Australian coffee company

Vittoria Coffee is a brand of coffee products manufactured by Vittoria Food and Beverage of Australia.

== History ==
The company Cantarella Brothers was founded in Sydney in 1947 by brothers Orazio and Carmelo Cantarella. In 1958 the brothers began roasting small amounts of premium Arabica coffee at their food importing premises in the Sydney's suburb of Haymarket, initially supplying Sydney's first Italian cafés.
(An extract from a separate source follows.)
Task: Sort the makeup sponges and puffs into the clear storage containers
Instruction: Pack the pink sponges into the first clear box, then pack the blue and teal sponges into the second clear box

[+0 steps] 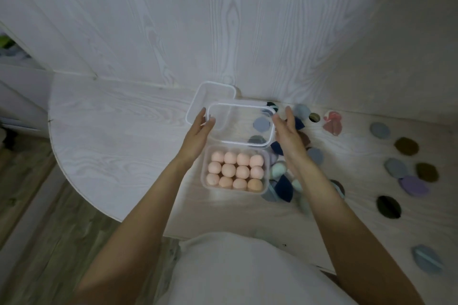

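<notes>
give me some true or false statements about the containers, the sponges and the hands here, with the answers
1. The clear plastic container nearest the person holds peach-pink egg-shaped sponges. True.
2. Those sponges sit in two rows of three. False: three rows of four.
3. The left hand and right hand are at either side of a clear rectangular plastic piece above the filled container. True.
4. Every puff is already stored. False: flat round puffs in grey-blue, olive, black and purple lie loose on the pale wood-grain table, to the right.
5. The dark blue teardrop sponge lies inside the filled container. False: it lies outside, on its right.
</notes>
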A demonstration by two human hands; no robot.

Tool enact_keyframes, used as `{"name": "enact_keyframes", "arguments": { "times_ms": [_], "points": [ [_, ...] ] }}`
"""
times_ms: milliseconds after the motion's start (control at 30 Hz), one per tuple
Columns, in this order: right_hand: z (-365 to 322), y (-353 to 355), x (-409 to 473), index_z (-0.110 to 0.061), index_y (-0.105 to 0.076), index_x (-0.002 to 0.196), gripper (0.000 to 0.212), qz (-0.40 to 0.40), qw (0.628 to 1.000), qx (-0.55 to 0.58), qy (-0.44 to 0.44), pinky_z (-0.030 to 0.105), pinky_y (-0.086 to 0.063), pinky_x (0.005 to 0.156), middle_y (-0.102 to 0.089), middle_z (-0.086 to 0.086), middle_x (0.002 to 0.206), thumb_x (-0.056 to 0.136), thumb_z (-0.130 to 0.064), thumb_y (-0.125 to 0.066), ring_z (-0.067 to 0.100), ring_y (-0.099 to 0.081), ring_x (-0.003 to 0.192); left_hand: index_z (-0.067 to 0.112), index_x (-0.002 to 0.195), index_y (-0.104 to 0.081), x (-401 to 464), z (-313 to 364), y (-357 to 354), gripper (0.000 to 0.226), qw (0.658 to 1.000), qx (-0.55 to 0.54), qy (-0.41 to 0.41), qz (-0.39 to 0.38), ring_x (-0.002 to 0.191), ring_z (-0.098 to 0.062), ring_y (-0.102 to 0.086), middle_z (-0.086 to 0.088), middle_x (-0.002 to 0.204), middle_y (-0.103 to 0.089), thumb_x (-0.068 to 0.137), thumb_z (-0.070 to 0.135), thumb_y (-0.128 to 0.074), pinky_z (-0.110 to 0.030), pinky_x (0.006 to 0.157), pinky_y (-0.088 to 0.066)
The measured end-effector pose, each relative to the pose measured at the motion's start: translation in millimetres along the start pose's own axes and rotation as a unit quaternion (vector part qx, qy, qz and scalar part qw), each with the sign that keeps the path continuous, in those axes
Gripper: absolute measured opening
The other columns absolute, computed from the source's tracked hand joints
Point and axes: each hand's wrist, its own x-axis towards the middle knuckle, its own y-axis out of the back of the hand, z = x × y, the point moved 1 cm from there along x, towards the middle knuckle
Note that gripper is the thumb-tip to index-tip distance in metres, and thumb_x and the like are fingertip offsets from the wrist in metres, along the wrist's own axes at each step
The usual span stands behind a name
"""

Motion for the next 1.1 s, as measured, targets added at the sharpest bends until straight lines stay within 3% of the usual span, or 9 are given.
{"name": "enact_keyframes", "arguments": {
  "times_ms": [133,233,300,433,667,800,900,1033,1100],
  "points": [
    [6.3,6.2,-11.3,-0.032,-0.058,0.119,0.042,-0.038,0.997,0.044,0.058,0.036,-0.037,0.105,-0.056,-0.001,0.128,0.089,-0.057,-0.040,0.015,-0.050,0.122,0.024,0.109,-0.060,-15.3,-2.0,8.3,0.048,0.997,-0.072,-0.018,0.015,0.117,-0.009,-0.053,0.004,0.124,-0.060,0.090,0.059,-0.034,-0.037,0.108,-0.035],
    [31.5,7.8,-33.9,-0.024,-0.068,0.096,0.037,-0.062,0.991,-0.066,0.097,0.030,-0.040,0.100,-0.065,-0.001,0.114,0.098,-0.043,-0.036,0.012,-0.056,0.111,0.023,0.090,-0.065,-37.1,-18.5,19.7,0.047,0.999,-0.029,-0.011,-0.019,0.119,-0.005,-0.050,0.010,0.120,-0.062,0.085,0.063,-0.041,-0.030,0.105,-0.033],
    [54.3,3.8,-44.9,-0.024,-0.062,0.107,0.025,-0.118,0.954,-0.237,0.137,0.027,-0.037,0.099,-0.054,-0.003,0.131,0.094,-0.040,-0.048,0.012,-0.047,0.123,0.022,0.101,-0.063,-47.5,-38.9,24.0,0.032,0.999,0.042,0.005,-0.020,0.123,-0.005,-0.045,0.012,0.128,-0.054,0.080,0.046,-0.065,-0.027,0.102,-0.031],
    [78.2,-9.0,-54.0,-0.025,-0.037,0.137,0.072,-0.176,0.816,-0.495,0.240,0.030,-0.029,0.106,-0.007,-0.004,0.158,0.077,-0.046,-0.070,0.013,-0.009,0.144,0.022,0.141,-0.033,-65.3,-68.0,19.7,0.086,0.995,0.081,0.050,-0.041,0.122,-0.015,-0.045,0.005,0.141,-0.040,0.070,0.025,-0.081,-0.026,0.089,-0.041],
    [85.1,-19.4,-49.8,-0.009,-0.045,0.135,0.073,-0.125,0.730,-0.592,0.317,0.050,-0.034,0.108,-0.029,0.018,0.150,0.074,-0.039,-0.074,0.037,-0.022,0.140,0.019,0.139,-0.040,-73.9,-76.4,12.1,0.072,0.996,0.087,0.030,0.008,0.108,-0.019,-0.059,-0.001,0.128,-0.055,0.076,0.021,-0.076,-0.023,0.083,-0.047],
    [77.3,-11.0,-44.5,-0.016,-0.034,0.142,0.072,-0.174,0.754,-0.565,0.287,0.043,-0.018,0.117,-0.009,0.009,0.157,0.082,-0.037,-0.067,0.028,-0.003,0.145,0.020,0.137,-0.042,-76.9,-72.0,8.6,0.070,0.997,0.070,0.031,0.022,0.104,-0.017,-0.058,0.004,0.123,-0.054,0.076,0.019,-0.076,-0.024,0.083,-0.046],
    [74.1,-10.1,-41.1,-0.026,-0.035,0.140,0.073,-0.113,0.753,-0.581,0.289,0.046,-0.021,0.115,-0.005,0.010,0.156,0.078,-0.044,-0.069,0.033,-0.005,0.142,0.021,0.130,-0.050,-71.2,-68.9,12.8,0.061,0.997,0.044,0.045,0.031,0.100,-0.018,-0.060,0.001,0.117,-0.059,0.075,0.016,-0.076,-0.029,0.081,-0.049],
    [68.5,-30.8,-36.7,-0.028,-0.028,0.142,0.072,-0.081,0.869,-0.461,0.161,0.040,-0.041,0.101,-0.023,0.009,0.147,0.081,-0.033,-0.068,0.027,-0.034,0.129,0.017,0.125,-0.052,-63.4,-68.1,32.6,0.055,0.995,-0.031,0.080,0.052,0.098,-0.025,-0.061,-0.009,0.114,-0.058,0.076,0.006,-0.074,-0.025,0.068,-0.053],
    [64.8,-44.8,-33.2,-0.031,-0.031,0.139,0.068,-0.121,0.882,-0.430,0.152,0.041,-0.046,0.097,-0.031,0.005,0.142,0.081,-0.031,-0.067,0.023,-0.041,0.123,0.019,0.123,-0.052,-67.2,-67.8,50.1,0.058,0.988,-0.093,0.103,0.073,0.095,-0.022,-0.060,-0.008,0.110,-0.057,0.071,0.009,-0.075,-0.024,0.067,-0.050]
  ]
}}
Carmelo died soon after and his brother bought out his shares.

Les Schirato first started working at Vittoria Coffee in 1974. He left the company, eventually married Orazio's daughter Luisa, and returned to work for Vittoria Coffee in 1981. He launched the distribution of Vittoria vacuum-packed ground coffee in Australian supermarkets, the first retail coffee brand in Australia that was not instant coffee. Orazio stepped down as CEO in 1992, succeeded by Les Schirato.

In 2010, actor Al Pacino was hired for a print and TV ad campaign for Vittoria directed by Barry Levinson and produced by Ridley Scott's RSA. Vittoria Coffee began an expansion into the United States market in 2014.
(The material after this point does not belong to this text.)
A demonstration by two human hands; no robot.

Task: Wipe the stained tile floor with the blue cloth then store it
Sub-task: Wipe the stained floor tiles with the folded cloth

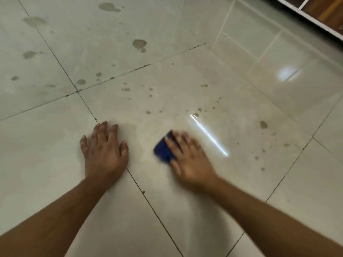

In November 2024, the Federal Court of Australia dismissed claims brought by Douwe Egberts against Vittoria Coffee alleging passing off, misleading and deceptive conduct, and trade mark infringement. The case concerned competition in the instant coffee market, including Vittoria’s 400 g freeze-dried product.

== Description ==
Les Schirato married Orazio's daughter Luisa. Les became CEO of the company in 1992, the couple Les-Luisa held 51% of the shares (by buying Orazio's shares, and Luisa's siblings Giulio and Muzio's shares), while Luisa's sister held the remaining 49%. Les and Luisa's son Rolando is the anticipated to succeed his father.

Vittoria has its own pods (including Nespresso-compatible ones) and brewing machines under the Espressotoria brand.